### [Data block]
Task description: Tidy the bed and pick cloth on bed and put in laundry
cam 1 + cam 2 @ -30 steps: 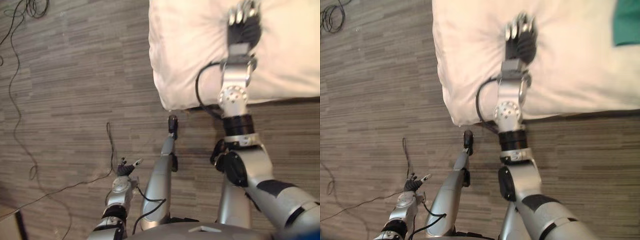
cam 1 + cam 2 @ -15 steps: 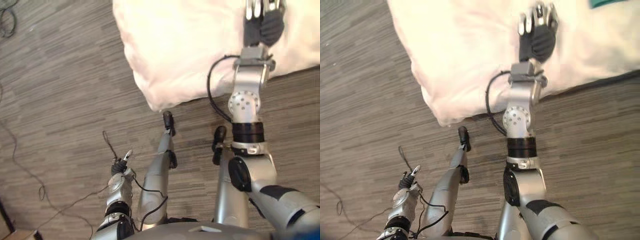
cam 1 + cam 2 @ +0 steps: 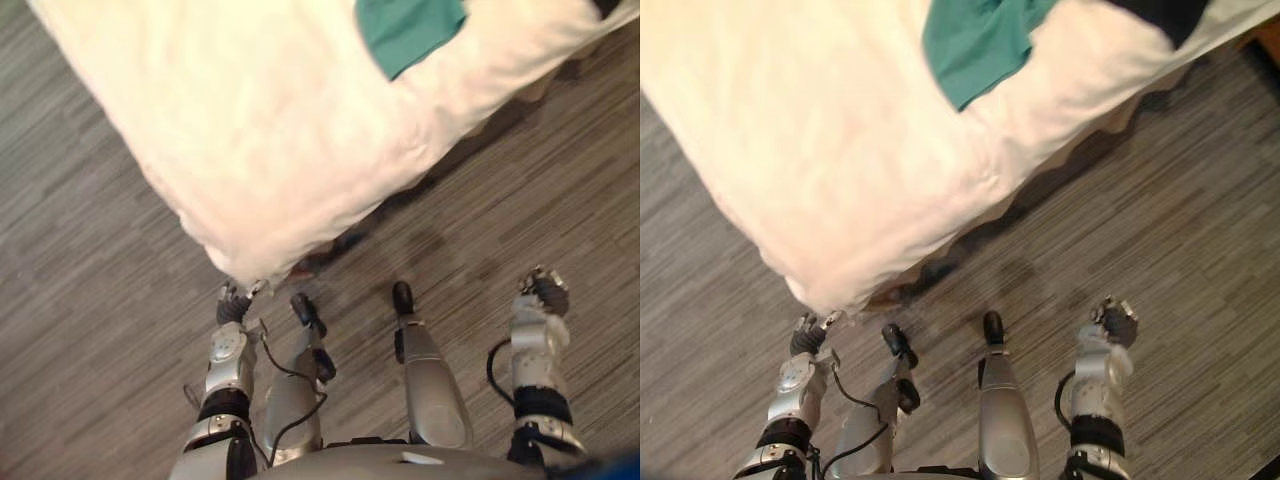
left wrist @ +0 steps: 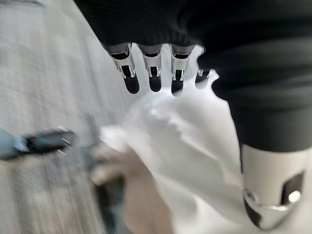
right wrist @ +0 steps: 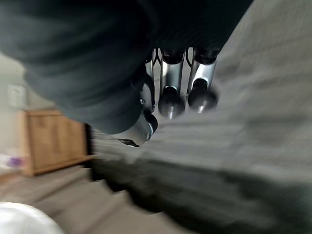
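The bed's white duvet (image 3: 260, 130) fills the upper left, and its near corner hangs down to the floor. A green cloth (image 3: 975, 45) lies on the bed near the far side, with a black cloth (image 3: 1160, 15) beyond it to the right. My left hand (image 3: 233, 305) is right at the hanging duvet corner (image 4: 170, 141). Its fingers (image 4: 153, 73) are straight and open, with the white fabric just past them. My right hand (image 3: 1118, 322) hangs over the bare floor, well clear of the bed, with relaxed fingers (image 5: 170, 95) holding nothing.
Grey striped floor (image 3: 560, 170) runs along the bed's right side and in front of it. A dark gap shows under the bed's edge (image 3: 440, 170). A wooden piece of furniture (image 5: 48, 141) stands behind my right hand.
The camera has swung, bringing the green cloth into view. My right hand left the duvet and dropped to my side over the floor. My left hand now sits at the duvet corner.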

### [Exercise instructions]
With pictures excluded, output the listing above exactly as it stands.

### [The completed task]
Task description: Tidy the bed and pick cloth on bed and put in laundry
cam 1 + cam 2 @ -30 steps: 
cam 1 + cam 2 @ -15 steps: 
cam 1 + cam 2 @ +0 steps: 
left wrist @ +0 steps: 
right wrist @ +0 steps: 
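The bed's white duvet (image 3: 260, 130) fills the upper left, and its near corner hangs down to the floor. A green cloth (image 3: 975, 45) lies on the bed near the far side, with a black cloth (image 3: 1160, 15) beyond it to the right. My left hand (image 3: 233, 305) is right at the hanging duvet corner (image 4: 170, 141). Its fingers (image 4: 153, 73) are straight and open, with the white fabric just past them. My right hand (image 3: 1118, 322) hangs over the bare floor, well clear of the bed, with relaxed fingers (image 5: 170, 95) holding nothing.
Grey striped floor (image 3: 560, 170) runs along the bed's right side and in front of it. A dark gap shows under the bed's edge (image 3: 440, 170). A wooden piece of furniture (image 5: 48, 141) stands behind my right hand.
The camera has swung, bringing the green cloth into view. My right hand left the duvet and dropped to my side over the floor. My left hand now sits at the duvet corner.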

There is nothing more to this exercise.